[What you will do]:
The data below is to be set down exactly.

[Data shown]:

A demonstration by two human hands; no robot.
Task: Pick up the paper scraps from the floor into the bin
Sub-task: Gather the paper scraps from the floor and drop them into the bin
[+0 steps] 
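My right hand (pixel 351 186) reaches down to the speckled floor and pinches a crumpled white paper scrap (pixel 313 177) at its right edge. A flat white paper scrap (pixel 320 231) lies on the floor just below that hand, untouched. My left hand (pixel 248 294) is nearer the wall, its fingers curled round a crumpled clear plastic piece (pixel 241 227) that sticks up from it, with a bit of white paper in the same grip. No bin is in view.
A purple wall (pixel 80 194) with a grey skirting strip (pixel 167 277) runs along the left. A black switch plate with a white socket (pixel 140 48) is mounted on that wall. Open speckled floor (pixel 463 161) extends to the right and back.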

[Task response]:
A demonstration by two human hands; no robot.
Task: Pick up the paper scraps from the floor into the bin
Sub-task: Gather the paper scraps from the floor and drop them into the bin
[+0 steps] 
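My right hand (pixel 351 186) reaches down to the speckled floor and pinches a crumpled white paper scrap (pixel 313 177) at its right edge. A flat white paper scrap (pixel 320 231) lies on the floor just below that hand, untouched. My left hand (pixel 248 294) is nearer the wall, its fingers curled round a crumpled clear plastic piece (pixel 241 227) that sticks up from it, with a bit of white paper in the same grip. No bin is in view.
A purple wall (pixel 80 194) with a grey skirting strip (pixel 167 277) runs along the left. A black switch plate with a white socket (pixel 140 48) is mounted on that wall. Open speckled floor (pixel 463 161) extends to the right and back.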

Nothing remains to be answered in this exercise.